**WORK TO BE COMPLETED**
Tally the lines in the entries where the string "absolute" appears, and write only the total.

**Extracted data entries**
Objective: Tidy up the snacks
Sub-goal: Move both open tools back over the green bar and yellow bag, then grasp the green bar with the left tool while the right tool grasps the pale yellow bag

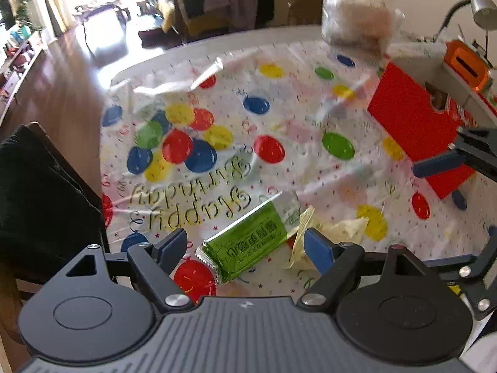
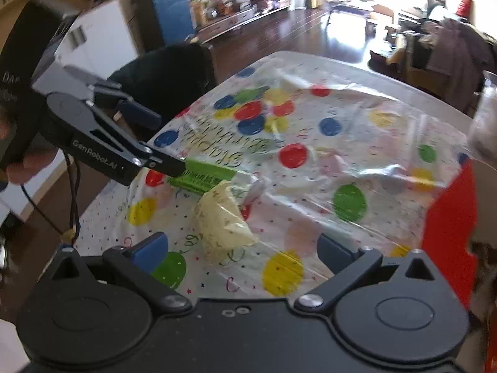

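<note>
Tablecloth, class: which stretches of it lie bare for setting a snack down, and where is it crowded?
Bare: the wide middle of the tablecloth, between the green packet and the clear bag at the far edge, and leftward to the table's edge. Crowded: the near strip, where the green packet and yellow packet lie side by side, and the right side by the red box.

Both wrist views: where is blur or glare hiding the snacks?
Left wrist: green packet sharp, clear bag at the far edge smeared, window blown out. Right wrist: glare streaks across the tablecloth, yellow packet soft but readable, red box cut off.
</note>
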### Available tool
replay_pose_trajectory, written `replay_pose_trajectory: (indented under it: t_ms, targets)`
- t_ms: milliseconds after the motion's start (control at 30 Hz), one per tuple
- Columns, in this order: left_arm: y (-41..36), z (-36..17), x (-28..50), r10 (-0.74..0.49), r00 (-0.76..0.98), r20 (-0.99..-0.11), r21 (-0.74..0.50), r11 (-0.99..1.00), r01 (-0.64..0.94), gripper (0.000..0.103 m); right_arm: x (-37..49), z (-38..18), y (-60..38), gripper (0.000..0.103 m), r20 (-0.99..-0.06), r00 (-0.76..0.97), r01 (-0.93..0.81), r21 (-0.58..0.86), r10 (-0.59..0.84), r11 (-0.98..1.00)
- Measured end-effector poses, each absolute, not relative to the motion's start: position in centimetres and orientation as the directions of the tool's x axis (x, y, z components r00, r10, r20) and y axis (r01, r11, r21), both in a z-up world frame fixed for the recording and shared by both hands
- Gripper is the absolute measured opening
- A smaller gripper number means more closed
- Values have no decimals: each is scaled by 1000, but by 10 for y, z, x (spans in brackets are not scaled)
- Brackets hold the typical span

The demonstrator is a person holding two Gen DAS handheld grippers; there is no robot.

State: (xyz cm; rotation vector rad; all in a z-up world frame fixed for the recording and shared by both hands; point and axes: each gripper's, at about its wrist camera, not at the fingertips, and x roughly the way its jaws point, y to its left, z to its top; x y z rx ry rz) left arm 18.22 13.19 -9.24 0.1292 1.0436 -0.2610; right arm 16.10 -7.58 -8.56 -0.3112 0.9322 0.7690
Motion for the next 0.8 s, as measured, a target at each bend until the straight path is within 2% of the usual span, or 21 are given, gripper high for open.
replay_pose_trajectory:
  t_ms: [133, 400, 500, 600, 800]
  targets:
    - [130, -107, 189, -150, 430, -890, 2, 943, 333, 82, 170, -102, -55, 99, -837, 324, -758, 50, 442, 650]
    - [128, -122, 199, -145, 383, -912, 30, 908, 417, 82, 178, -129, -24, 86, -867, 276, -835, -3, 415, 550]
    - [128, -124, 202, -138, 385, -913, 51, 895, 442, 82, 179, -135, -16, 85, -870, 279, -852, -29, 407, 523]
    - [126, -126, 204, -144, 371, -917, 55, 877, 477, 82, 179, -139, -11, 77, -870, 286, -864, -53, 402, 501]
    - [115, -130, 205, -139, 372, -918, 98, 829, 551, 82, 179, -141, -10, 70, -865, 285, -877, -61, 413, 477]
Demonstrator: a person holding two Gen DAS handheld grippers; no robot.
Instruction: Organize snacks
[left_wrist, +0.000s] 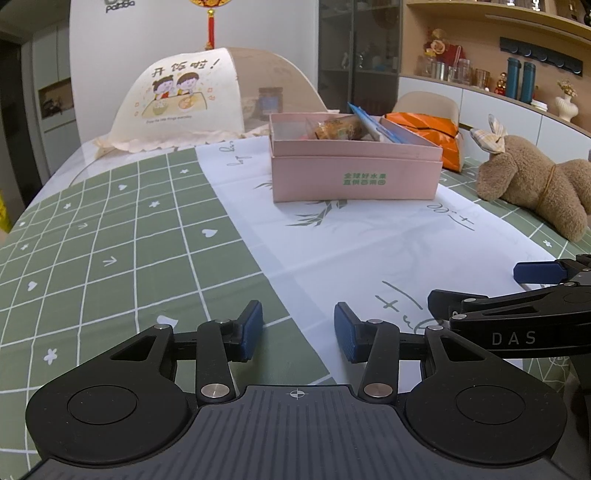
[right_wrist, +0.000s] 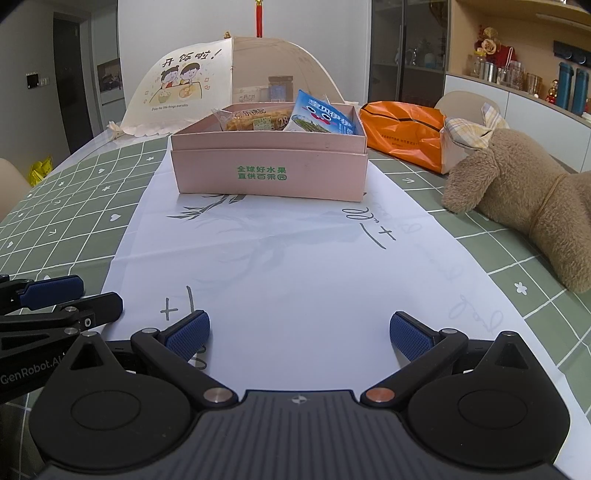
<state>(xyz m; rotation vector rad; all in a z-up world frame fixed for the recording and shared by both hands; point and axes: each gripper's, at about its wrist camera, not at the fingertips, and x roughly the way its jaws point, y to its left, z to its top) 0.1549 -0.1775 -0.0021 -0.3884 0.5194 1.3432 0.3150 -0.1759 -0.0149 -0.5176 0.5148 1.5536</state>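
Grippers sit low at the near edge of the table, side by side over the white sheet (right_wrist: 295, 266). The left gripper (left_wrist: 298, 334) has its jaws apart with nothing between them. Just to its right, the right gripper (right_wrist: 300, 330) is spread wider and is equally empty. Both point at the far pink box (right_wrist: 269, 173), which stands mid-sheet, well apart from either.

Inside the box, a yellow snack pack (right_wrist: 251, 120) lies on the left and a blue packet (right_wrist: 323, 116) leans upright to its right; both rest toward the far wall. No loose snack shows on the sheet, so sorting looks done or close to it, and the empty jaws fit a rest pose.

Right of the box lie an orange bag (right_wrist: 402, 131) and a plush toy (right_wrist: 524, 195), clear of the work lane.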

**WORKED SOLUTION**
2